Damai Hari Lubis (Pengamat KUHP (Kebijakan Umum Hukum dan Politik)
JAKARTA || Bedanews.com – Didasari pemahaman konstitusi hal fungsional jabatan presiden, satu diantaranya untuk memimpin pada sektor kebutuhan penegakan hukum (law enforcement) yang berkepastian di Negara RI tanpa pandang bulu (equal).
Oleh karenanya, Prabowo Subianto/PS selaku presiden tidak anomali, menolak praktik diskriminatif hukum dalam kepemimpinannya, melainkan mesti melulu patuh konstitusi (obedient), termasuk penegakan hukum terhadap eks presiden yang dikenali sosok “brutal”, pembohong, dengan aset moral kelicikan yang dia miliki, sehingga mengkerdilkan semua norma hukum positif saat berkuasa, sehingga Jokowi preseden mengabaikan konstitusi (disobedient) UUD 1945.

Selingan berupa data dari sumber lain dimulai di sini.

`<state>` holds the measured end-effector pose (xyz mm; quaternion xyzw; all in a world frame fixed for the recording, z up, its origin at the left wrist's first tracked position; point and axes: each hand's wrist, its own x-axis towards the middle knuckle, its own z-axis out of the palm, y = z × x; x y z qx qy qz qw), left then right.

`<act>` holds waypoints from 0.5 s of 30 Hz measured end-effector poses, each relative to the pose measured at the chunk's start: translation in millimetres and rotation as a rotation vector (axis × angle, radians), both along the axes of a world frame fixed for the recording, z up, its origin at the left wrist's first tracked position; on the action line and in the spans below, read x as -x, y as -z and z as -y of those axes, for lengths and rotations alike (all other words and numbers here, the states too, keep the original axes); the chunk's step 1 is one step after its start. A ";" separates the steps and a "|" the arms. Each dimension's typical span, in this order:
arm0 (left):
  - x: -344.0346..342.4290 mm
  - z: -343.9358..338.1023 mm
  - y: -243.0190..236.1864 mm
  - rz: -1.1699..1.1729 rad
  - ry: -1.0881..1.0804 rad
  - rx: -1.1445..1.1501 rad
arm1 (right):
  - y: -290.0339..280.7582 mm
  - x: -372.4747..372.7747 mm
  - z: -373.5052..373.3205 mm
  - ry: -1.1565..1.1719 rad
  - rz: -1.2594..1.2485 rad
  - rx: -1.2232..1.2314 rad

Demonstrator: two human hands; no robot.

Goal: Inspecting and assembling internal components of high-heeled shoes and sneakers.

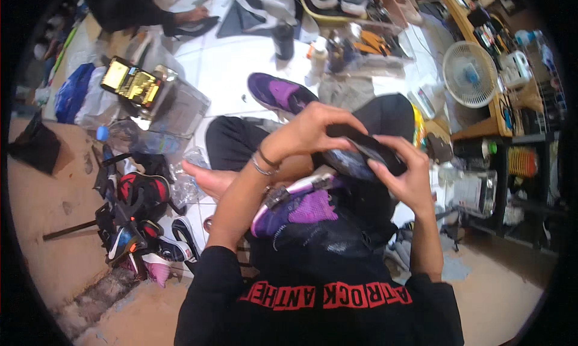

Namun, walau Jokowi sudah tidak lagi memiliki kekuasaan politik lagi di negara ini, realitanya amat kentara disektor (law enforcement) yang PS terapkan, khususnya terkait dugaan publik bahwa Ijazah S1 yang digunakan oleh Jokowi adalah palsu atau Jokowi bukan Insinyur yang lulus dari fakultas Kehutanan Universitas Gajah Mada (UGM). Namun PS, tidak atau belum membuahi kepastian hukum, apakah dari sisi politik memang memiliki daya guna? Walau dari teori hukum jelas terhadap dugaan Ijazah palsu ini merupakan delik biasa, sehingga faktor proses hukum dapat dimulai oleh penyidik tanpa perlu adanya lebih dulu pelaporan dari Publik. Termasuk Perbuatan Gibran yang dituduh publik selaku pemilik akun Kaskus dengan nama samaran fufu fafa, yang menghinakan diri dan keluarganya, namun tidak melaporkan Gibran, atau dengan pola mengizinkan pihak kerabat yang bersinggungan dengan isi kotor konten “Gibran” untuk melaporkan (delik aduan) terhadap pemilik akun fufu fafa dimaksud.